Copy out each line below verbatim, skipping any picture.

══════════════════════════════

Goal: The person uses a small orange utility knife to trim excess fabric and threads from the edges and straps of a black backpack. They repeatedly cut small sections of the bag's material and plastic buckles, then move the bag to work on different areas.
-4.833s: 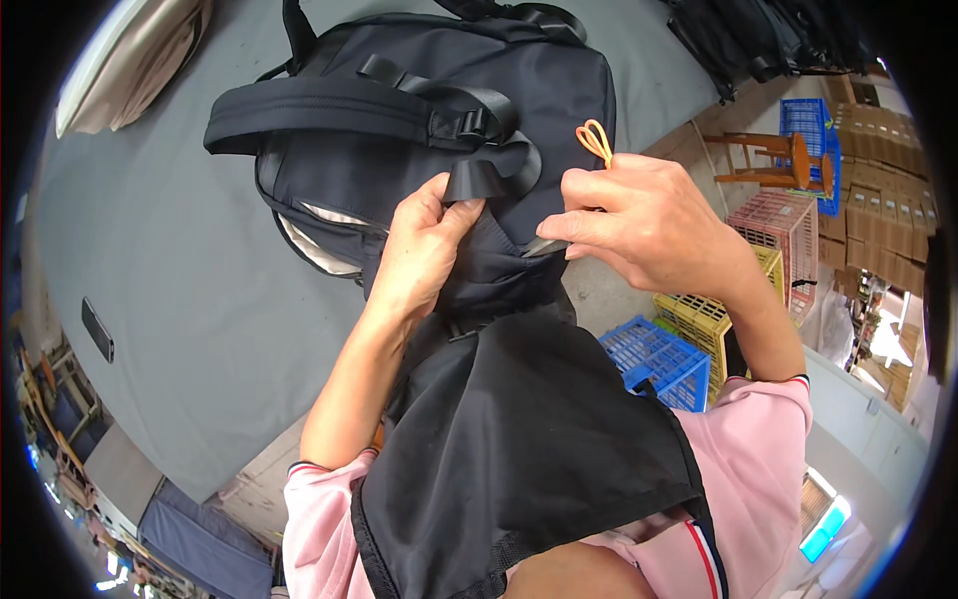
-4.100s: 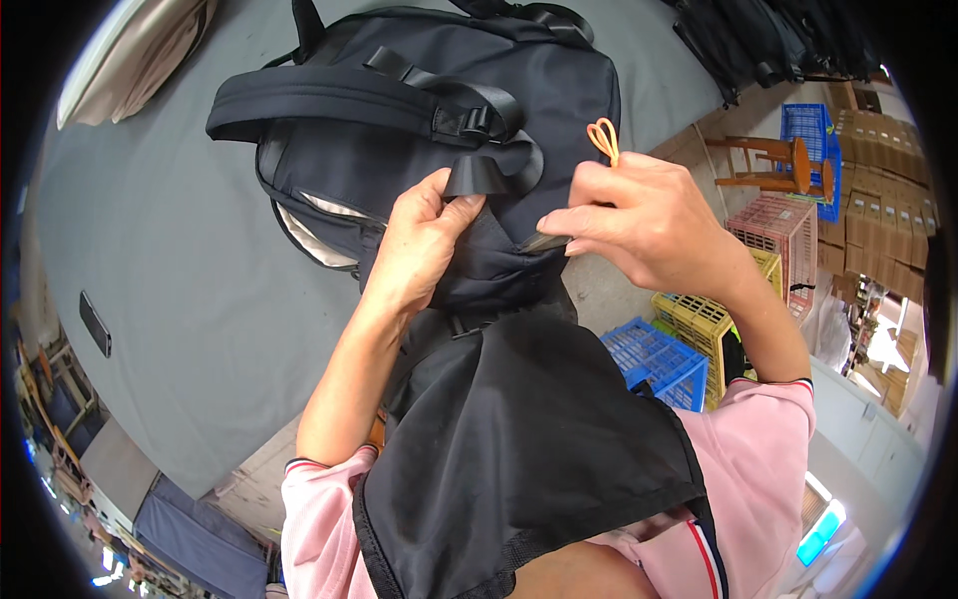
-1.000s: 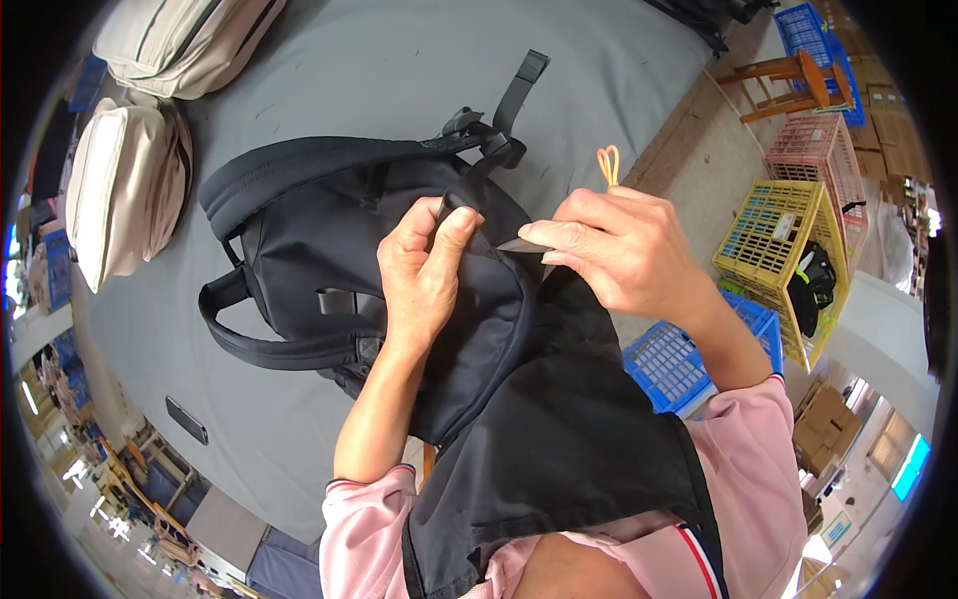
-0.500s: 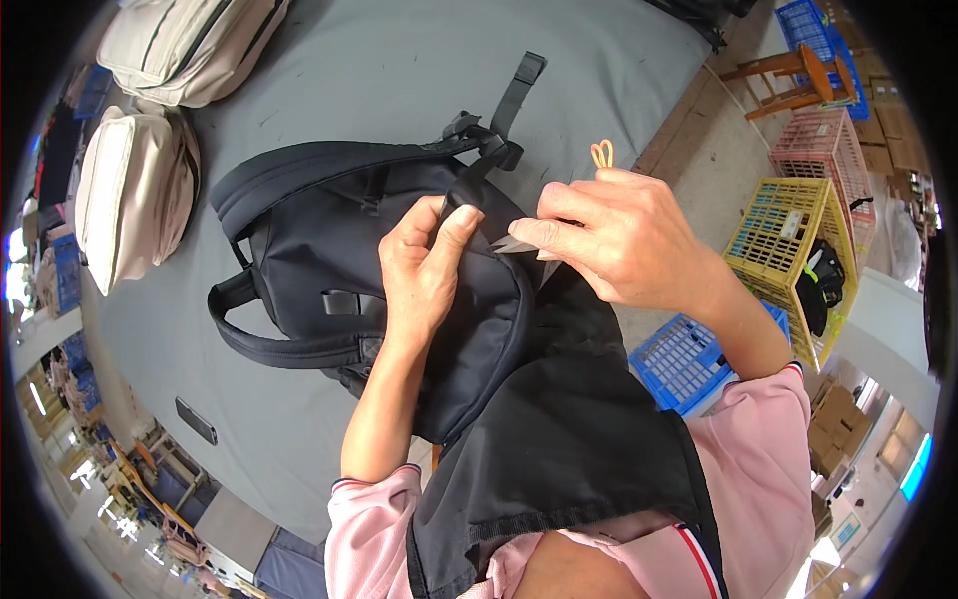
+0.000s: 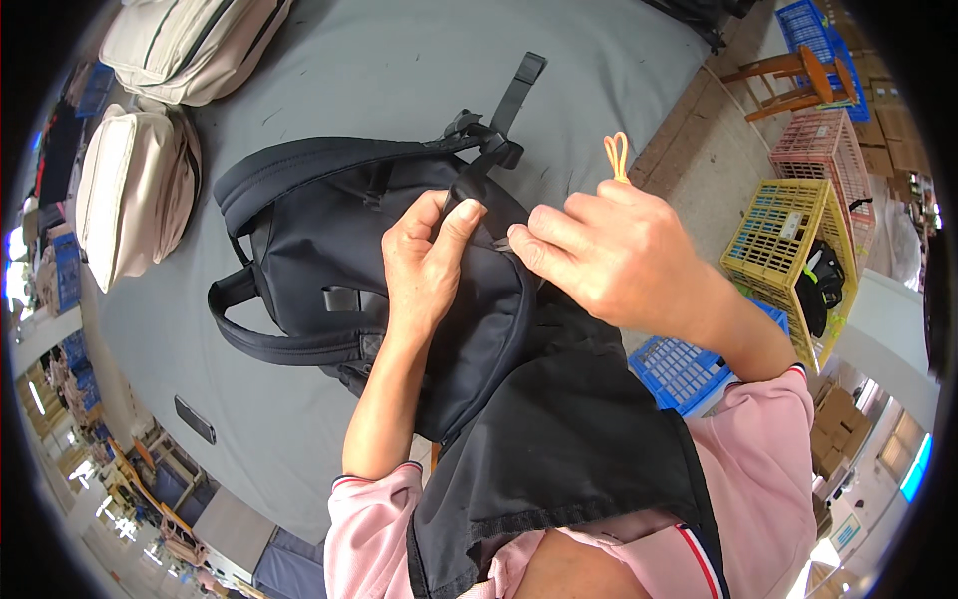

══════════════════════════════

[ANSWER TO THIS TASK]
Goal: The person uses a small orange utility knife to trim excess fabric and threads from the edges and straps of a black backpack. They repeatedly cut small sections of the bag's material and plastic buckles, then move the bag to work on different areas.
-4.833s: 
-4.100s: 
-1.000s: 
-0.500s: 
+0.000s: 

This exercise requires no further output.